Go to the line below containing "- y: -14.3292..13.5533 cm" and print exactly from there through the line containing "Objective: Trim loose", both included. Print nothing else.

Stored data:
────
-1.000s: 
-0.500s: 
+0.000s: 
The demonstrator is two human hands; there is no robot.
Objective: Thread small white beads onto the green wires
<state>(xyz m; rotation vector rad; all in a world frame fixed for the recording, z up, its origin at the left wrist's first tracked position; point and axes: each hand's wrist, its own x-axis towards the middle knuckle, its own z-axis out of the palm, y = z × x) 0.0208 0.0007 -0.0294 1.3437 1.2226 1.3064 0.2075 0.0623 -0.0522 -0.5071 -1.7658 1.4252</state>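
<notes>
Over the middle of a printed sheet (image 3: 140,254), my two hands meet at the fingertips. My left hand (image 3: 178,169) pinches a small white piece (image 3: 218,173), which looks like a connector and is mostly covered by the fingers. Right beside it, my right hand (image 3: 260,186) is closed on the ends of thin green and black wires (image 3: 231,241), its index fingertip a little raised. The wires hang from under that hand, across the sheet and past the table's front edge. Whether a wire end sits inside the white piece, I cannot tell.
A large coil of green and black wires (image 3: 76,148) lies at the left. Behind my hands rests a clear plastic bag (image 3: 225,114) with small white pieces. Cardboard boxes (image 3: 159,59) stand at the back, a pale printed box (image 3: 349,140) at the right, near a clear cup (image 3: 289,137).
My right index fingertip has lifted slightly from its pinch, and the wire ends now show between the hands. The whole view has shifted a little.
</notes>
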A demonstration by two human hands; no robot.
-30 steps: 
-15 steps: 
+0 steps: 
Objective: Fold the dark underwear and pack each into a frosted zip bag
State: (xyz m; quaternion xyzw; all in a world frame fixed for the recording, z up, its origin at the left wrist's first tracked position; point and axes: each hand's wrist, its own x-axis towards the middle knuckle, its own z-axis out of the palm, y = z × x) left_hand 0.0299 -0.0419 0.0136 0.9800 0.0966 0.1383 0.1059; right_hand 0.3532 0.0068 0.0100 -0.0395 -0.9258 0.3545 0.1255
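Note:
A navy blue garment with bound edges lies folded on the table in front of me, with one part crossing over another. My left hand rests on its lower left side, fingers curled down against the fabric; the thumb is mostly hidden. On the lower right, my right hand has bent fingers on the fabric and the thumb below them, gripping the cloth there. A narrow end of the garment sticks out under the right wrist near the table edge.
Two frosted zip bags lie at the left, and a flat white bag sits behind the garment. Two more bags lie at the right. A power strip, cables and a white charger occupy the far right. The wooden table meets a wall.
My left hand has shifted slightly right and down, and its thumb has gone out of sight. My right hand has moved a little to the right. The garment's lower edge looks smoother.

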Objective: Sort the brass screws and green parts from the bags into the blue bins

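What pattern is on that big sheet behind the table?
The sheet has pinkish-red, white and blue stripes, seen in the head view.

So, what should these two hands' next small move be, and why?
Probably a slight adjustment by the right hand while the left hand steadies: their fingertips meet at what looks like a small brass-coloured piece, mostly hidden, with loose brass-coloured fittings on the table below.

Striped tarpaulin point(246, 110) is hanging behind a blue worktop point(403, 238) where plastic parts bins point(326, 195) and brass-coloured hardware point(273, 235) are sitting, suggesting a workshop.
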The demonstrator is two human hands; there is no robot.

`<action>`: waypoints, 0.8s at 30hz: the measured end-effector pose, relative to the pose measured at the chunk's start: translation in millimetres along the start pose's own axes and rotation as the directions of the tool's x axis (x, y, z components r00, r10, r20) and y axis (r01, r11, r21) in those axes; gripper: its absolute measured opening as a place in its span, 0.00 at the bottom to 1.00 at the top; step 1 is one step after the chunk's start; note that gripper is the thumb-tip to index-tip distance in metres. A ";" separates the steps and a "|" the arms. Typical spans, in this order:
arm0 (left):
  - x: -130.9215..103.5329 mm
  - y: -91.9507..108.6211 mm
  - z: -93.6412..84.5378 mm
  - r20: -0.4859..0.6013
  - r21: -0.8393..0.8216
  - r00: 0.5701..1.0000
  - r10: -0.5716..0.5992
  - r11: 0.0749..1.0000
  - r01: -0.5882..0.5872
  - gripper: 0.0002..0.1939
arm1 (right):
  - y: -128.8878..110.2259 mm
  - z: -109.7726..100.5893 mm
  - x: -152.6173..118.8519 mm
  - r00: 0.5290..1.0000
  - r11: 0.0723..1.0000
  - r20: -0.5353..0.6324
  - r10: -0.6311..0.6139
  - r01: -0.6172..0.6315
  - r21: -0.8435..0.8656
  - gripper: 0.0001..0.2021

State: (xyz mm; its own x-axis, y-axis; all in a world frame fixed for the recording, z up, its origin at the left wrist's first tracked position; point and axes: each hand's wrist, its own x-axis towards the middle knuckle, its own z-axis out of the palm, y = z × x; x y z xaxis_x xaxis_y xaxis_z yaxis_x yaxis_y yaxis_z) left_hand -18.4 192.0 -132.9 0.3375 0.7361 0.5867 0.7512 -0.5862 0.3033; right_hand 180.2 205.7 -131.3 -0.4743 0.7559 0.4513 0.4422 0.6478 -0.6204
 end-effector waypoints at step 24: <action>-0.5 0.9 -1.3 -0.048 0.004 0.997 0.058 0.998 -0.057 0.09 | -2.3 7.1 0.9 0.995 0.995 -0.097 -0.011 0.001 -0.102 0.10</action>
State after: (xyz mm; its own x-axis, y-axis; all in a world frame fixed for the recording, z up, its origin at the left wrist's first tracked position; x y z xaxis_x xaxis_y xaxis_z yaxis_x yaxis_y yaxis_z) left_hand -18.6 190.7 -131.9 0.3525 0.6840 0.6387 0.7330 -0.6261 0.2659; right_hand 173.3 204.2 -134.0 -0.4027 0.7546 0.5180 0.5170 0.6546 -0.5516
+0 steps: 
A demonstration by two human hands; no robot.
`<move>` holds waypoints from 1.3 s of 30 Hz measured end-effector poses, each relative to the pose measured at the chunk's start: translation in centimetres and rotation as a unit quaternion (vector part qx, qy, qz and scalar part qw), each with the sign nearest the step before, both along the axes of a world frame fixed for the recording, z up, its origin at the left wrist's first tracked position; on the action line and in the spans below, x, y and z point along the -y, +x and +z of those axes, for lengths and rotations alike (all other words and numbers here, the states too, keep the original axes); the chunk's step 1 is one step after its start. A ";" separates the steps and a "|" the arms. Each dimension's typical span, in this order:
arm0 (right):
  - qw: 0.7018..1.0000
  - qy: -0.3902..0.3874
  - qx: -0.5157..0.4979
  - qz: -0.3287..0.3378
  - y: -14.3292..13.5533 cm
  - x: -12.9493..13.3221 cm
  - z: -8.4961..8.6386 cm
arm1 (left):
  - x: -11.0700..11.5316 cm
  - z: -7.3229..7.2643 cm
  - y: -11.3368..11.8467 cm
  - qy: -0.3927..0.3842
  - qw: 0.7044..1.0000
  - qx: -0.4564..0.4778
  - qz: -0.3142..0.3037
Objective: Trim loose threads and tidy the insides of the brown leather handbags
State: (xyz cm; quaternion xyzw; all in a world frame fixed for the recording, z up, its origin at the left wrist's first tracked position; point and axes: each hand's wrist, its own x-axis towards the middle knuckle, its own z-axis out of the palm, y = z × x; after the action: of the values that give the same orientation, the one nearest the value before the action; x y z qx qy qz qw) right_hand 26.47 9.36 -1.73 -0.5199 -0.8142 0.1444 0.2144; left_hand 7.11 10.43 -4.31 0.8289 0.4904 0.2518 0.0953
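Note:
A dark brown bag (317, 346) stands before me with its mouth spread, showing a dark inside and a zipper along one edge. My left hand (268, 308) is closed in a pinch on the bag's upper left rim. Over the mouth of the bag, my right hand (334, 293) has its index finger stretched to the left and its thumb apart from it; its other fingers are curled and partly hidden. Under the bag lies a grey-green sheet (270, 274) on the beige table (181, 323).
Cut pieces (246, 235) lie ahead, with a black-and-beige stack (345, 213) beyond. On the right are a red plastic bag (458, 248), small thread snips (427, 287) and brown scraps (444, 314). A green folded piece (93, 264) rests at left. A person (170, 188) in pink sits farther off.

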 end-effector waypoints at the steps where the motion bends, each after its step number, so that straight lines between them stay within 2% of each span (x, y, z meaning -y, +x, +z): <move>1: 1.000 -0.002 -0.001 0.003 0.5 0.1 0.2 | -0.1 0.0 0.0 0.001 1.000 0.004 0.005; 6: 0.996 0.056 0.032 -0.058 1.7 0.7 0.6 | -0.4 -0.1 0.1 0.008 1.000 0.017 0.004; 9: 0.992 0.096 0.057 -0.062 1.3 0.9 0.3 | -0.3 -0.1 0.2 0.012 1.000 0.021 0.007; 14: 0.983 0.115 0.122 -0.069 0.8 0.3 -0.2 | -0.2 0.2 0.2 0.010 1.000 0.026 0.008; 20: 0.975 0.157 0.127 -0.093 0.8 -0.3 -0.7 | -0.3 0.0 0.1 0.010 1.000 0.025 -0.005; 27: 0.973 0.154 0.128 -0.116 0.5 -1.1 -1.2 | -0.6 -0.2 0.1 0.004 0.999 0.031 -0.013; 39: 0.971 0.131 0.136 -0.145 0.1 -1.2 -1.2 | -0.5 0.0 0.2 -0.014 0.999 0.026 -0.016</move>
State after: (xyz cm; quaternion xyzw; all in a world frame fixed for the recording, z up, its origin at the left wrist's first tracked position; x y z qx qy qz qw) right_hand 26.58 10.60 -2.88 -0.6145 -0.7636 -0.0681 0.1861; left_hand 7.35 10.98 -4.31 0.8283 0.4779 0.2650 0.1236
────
Exercise solution:
  - y: -14.3292..13.5533 cm
  - x: -12.9493..13.3221 cm
  - z: -8.4961..8.6386 cm
arm1 (left):
  - x: -11.0700..11.5316 cm
  - z: -7.3229..7.2643 cm
  - y: -11.3368..11.8467 cm
  - qy: -0.3927..0.3842
  - qw: 0.7044..1.0000
  - qx: -0.4564..0.4778
  - qz: -0.3142..0.3037
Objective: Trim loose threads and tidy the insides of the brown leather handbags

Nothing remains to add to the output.